FREDERIQUE CONSTANT (accès libre)
Ce nouvel échappement « monolithique » est sans doute révolutionnaire, mais est-il vraiment nouveau ?
Quand on vous disait qu’il fallait se méfier des « méchaniciens » hollandais, on n’avait pas tout-à-fait tort : les héritiers de Huygens viennent de faire un pied-de-nez aux héritiers de Breguet – mais avec un goût un peu gênant de déjà vu…
La tête chercheuse derrière cet échappement « monolithique » de Frederique Constant [bien mal nommé, le « lithique » faisant référence à un pierre, alors que le silicium de l’échappement est un métal, même si son nom latin dérive de « silex », le caillou], c’est un certain Nima Tolou, qui faisait partie de la délégation des ingénieurs de l’université de Delft (Pays-Bas) venus participer à la présentation de la montre Zenith Lab, en septembre 2017 au Locle – un grand « Bibi Show » au cours duquel Jean-Claude Biver avait donné la parole à certains de ces universitaires, mais pas à Nima Tolou, qui avait cependant pu vérifier sur place l’intérêt des horlogers pour la flexibilité, qui est une de ces spécialités. Reste à comprendre pourquoi Jean-Claude Biver l’avait interdit de parole. Il nous semble avoir repéré ce vibrionnant Nima Tolou dans les coulisses d’un échappement destiné au groupe Kering (Ulysse Nardin et Girard-Perregaux, manufacture qui avait développé un « échappement Constant » sur un principe de flexibilité comparable (le dessin ci-dessous a été publié ce matin, quelques heures avant la conférence de presse officielle)…
• Quatre ans plus tard, le même Nima Tolou semble avoir quitté son laboratoire de l’université de Delft pour voler de ses propres ailes, grâce à un bureau d’ingénierie horlogère avancée baptisé Flexous – laquelle a déposé un brevet que nous avons présenté l’autre jour, en avant-première, à nos lecteurs (Business Montres du 24 mars), en leur signalant que ce serait encore une innovation dans le domaine du silicium vibrant, avant de leur confirmer ce matin que ce serait une affaire de Hollandais flexibles (Business Montres du 25 mars). Non sans anticiper sur le fait que cet échappement « monolithique » – nous n’avions pas son nom de baptême chez Frederique Constant – poserait plus de questions qu’il n’apporterait de réponses…

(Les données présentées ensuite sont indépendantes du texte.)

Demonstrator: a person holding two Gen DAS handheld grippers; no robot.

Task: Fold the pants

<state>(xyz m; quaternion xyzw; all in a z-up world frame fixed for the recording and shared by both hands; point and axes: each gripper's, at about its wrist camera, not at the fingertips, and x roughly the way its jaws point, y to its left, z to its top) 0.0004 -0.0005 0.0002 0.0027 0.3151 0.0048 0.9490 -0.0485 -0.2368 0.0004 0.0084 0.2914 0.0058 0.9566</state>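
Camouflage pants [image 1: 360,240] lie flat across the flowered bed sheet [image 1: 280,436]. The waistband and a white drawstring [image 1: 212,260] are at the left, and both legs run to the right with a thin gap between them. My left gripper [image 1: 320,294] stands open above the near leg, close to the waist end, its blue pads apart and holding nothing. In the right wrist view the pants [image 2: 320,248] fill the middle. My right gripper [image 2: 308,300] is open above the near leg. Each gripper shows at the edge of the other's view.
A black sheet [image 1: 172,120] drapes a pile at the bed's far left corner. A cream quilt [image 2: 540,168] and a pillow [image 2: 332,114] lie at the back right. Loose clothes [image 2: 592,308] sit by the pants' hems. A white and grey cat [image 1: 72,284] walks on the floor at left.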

• Quatre ans plus tard, les services juridiques du groupe LVMH sont sur les dents tellement ils découvrent de ressemblances entre l’oscillateur vibrant de la Defy lab de Zenith et la nouvelle Slim Monolithic de Frederique Constant. On imagine que les services juridiques du Swatch Group vérifient de leur côté si on n’a pas piétiné leurs plates-bandes pour ce qui est des brevets qui protègent l’usage du silicium dans des échappements. Même les juristes de Kering devraient s’y mettre…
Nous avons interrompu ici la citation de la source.